AMD Bulldozer Core Patent Diagrams

http://blogs.amd.com/work/2010/11/09/server-highlights-from-financial-analyst-day/


This is the most asked question that I get. Today we gave granularity down to the quarter. We expect to launch the client version of “Bulldozer” (code named “Zambezi”) in Q2 2011. The server products (“Interlagos” and “Valencia”) will first begin production in Q2 2011, and we expect to launch them in Q3 2011.

who would have guessed client gear first!!!!


Turbo CORE – We have disclosed that we would include AMD Turbo CORE technology in the past, so this should not be a surprise to anyone. But what is news is the uplift – up to 500MHz with all cores fully utilized. Today’s implementations of boost technology can push up the clock speed of a couple of cores when the others are idle, but with our new version of Turbo CORE you’ll see full core boost, meaning an extra 500MHz across all 16 threads for most workloads.

.

it will be interesting to see just how much head room there is and what clock speeds are obtainable on good air cooling.
 
Last edited by a moderator:
Vector-heavy code tends to push power consumption under load.
It is possible that the 500 MHz with all cores active can be achieved when running integer-only threads, which seems to track with one subset of server loads Fruehe is able to speak about.
 
do you think they are able to either power down or clock down the FPU seperate from the rest of the module?

im really looking forward to seeing how consumer bulldozer does on 4 threaded general purpose apps(games etc) assuming each thread is on a seperate module and how high the turbo will do.

or better yet i know they can power down a module so what provides better performance on a 4 thread apps, having each thread on a seperate module or powering down 2 modules and clocking the other two higher?

i guess clock vs power scaling is going to be key.
 
do you think they are able to either power down or clock down the FPU seperate from the rest of the module?

No, but they don't have to.

When the FPU is idle, it will not consume any dynamic power, only the leakage power.

This means it will consume much less power than when it's used.
 
So we have 2MB L2 & 8MB L3 confirmed :)

If they can do up to 500Mhz turbo with all cores active, that should bode well for when less are active, though that depends a lot on what the base clocks actually are.

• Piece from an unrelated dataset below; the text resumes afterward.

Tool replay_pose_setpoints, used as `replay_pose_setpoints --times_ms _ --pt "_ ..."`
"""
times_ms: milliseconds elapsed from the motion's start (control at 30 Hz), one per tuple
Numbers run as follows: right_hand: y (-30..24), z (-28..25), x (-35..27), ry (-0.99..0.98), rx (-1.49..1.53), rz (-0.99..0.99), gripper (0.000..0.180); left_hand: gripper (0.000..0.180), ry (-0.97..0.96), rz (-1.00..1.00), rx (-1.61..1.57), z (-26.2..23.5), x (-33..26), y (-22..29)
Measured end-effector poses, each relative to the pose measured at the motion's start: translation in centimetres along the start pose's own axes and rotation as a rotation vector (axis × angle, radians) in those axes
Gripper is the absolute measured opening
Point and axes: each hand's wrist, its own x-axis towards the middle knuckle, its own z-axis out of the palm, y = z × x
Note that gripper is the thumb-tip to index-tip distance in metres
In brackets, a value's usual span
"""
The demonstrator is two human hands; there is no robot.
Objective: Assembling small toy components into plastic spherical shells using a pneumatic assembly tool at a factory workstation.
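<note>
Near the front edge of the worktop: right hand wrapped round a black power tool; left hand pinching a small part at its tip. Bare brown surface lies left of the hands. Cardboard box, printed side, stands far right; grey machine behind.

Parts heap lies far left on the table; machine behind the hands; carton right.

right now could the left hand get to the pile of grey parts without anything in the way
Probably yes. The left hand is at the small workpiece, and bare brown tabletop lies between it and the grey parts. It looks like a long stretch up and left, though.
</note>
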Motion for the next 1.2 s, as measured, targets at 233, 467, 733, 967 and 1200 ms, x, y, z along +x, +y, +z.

what provides better performance on a 4 thread apps, having each thread on a seperate module or powering down 2 modules and clocking the other two higher?
Will differ if the threads are dependant or not. With dependant threads then having them on same module is likely to be better but for independant threads getting to use the whole L2 should be better.

The memory controller improvement presumably is ATI influenced? 30% throughput improvement from more efficient design seems like a big improvement.
 
Last edited by a moderator:
Some very concrete info about BD-modules die area, transistor count, and clockspeeds courtesy of Dresdenboy http://citavia.blog.de/:

4.5 Design Solutions for the Bulldozer 32nm SOI 2-Core Processor Module in an 8-Core CPU
T. Fischer, S. Arekapudi, E. Busta, C. Dietz, M. Golden, S. Hilker, A. Horiuchi, K. A. Hurd, D. Johnson, H. McIntyre, S. Naffziger, J. Vinh, J. White, K. Wilcox, AMD
The Bulldozer 2-core CPU module contains 213M transistors in an 11-metal layer 32nm high-k metalgate SOI CMOS process and is designed to operate from 0.8 to 1.3V. This micro-architecture improves performance and frequency while reducing area and power over a previous AMD x86-64 CPU in the same process. The design reduces the number of gates/cycle relative to prior designs, achieving 3.5GHz+ operation in an area (including 2MB L2 cache) of 30.9mm2.
4.6 40-Entry Unified Out-of-Order Scheduler and Integer Execution Unit for the AMD Bulldozer x86-64 Core
M. Golden, S. Arekapudi, J. Vinh, AMD
A 40-instruction out-of-order scheduler issues four operations per cycle and supports single-cycle operation wakeup. The integer execution unit supports single-cycle bypass between four functional units. Critical paths are implemented without exotic circuit techniques or heavy reliance on full-custom design. Architectural choices minimize power consumption.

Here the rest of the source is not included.